- Task directions -
On every line of the listing, check for "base"; copy the lines that have it.

- Records provided -
^^^^^^^^

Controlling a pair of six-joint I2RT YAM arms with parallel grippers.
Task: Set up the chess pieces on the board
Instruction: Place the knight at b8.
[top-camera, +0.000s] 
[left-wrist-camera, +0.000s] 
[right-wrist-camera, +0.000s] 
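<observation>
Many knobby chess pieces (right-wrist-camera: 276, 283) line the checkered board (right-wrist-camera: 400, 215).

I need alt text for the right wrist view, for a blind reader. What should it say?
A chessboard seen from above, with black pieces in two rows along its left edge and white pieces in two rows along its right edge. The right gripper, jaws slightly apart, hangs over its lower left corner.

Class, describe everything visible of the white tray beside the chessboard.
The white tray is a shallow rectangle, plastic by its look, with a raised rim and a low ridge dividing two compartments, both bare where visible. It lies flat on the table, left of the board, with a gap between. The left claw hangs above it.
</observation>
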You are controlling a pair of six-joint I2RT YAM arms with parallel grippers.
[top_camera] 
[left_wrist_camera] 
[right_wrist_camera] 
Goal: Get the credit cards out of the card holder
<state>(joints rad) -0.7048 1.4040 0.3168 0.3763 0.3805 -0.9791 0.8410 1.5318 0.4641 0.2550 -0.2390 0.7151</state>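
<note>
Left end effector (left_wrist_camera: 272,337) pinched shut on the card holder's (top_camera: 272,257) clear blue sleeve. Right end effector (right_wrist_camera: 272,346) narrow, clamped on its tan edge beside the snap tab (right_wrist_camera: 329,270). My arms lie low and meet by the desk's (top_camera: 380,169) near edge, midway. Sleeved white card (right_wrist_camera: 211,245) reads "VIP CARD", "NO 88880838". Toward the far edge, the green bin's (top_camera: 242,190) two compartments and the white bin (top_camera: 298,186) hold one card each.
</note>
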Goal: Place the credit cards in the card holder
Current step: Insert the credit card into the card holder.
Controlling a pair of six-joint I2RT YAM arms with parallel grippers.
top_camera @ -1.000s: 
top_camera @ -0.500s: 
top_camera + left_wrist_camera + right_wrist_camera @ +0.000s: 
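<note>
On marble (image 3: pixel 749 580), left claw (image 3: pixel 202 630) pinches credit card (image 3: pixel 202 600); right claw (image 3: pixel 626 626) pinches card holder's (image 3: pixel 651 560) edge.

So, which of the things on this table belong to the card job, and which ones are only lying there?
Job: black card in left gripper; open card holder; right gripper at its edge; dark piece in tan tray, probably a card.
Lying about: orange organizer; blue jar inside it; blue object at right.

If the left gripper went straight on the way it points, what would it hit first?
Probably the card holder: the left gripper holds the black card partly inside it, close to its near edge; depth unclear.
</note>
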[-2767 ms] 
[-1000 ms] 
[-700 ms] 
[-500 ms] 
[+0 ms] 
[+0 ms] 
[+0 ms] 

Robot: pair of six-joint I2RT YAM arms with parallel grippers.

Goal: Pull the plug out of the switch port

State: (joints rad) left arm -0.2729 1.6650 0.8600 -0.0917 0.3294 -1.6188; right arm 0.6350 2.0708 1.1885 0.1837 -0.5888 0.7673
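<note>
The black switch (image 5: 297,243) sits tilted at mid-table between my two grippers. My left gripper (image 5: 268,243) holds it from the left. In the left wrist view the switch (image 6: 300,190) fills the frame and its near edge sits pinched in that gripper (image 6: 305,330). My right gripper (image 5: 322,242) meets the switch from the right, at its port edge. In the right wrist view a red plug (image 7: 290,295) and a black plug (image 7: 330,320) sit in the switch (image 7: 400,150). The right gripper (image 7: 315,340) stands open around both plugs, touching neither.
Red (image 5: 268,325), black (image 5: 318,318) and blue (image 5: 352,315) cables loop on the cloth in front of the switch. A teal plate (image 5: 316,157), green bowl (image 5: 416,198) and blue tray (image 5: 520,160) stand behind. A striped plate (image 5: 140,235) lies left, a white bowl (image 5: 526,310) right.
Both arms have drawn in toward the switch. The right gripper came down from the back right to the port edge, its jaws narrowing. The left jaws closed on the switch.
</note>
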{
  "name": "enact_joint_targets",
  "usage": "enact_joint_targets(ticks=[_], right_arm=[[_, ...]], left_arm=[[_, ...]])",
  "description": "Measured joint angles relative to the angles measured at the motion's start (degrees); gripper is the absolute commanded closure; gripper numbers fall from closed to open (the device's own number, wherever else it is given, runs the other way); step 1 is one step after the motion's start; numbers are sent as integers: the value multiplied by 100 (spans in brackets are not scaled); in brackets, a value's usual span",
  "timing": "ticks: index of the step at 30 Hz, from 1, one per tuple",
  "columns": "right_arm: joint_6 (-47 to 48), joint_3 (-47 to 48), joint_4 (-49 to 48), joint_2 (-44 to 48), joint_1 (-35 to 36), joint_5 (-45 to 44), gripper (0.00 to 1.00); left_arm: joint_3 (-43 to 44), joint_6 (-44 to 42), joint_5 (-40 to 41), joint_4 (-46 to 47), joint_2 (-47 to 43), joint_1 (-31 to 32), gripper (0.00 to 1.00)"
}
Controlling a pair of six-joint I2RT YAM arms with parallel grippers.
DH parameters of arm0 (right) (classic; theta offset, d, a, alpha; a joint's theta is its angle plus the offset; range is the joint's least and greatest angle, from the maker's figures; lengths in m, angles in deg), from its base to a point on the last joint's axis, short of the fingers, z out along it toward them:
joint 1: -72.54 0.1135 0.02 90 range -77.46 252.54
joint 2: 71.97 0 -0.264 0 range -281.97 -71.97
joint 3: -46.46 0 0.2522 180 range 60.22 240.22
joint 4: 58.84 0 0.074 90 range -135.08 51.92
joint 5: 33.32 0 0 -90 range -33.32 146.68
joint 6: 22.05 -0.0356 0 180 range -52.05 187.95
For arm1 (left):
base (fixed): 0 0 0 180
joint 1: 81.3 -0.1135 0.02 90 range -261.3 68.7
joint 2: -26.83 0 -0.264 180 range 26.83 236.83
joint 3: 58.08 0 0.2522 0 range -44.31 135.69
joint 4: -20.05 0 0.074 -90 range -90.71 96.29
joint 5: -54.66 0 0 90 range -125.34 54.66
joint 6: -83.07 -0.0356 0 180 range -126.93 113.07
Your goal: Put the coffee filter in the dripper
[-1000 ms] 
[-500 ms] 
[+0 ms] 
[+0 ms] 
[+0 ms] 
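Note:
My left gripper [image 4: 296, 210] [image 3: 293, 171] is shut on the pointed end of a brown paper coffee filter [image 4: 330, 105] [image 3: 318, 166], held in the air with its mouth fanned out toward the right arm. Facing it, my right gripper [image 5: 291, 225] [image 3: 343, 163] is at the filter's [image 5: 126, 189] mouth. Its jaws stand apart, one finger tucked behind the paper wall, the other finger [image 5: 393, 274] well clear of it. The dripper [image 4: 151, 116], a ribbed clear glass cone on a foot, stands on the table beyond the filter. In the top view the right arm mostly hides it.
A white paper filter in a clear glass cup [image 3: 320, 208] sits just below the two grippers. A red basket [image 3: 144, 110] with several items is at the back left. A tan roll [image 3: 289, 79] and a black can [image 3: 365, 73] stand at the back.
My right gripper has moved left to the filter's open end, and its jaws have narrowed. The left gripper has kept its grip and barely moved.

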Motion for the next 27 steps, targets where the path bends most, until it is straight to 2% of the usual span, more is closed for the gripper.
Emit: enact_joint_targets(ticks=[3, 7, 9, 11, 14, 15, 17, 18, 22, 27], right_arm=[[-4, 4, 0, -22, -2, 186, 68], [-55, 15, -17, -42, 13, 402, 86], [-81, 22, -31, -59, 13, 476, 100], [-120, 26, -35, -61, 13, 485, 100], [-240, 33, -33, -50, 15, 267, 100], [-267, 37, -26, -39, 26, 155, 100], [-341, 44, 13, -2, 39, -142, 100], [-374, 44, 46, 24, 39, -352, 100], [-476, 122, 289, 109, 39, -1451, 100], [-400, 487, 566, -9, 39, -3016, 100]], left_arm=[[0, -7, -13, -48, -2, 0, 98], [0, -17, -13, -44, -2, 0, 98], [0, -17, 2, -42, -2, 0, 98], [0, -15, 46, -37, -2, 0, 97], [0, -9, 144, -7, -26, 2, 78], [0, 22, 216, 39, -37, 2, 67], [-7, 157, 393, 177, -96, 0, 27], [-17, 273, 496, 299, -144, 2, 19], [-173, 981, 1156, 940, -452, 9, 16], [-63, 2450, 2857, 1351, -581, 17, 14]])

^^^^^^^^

- Written answer -
DH parameters of arm0 (right) (classic; theta offset, d, a, alpha; a joint's theta is its angle plus the offset; range is the joint's least and greatest angle, from the maker's figures; lengths in m, angles in deg), from its base to a point on the last joint's axis, short of the fingers, z out along it toward them:
base (fixed): 0 0 0 180

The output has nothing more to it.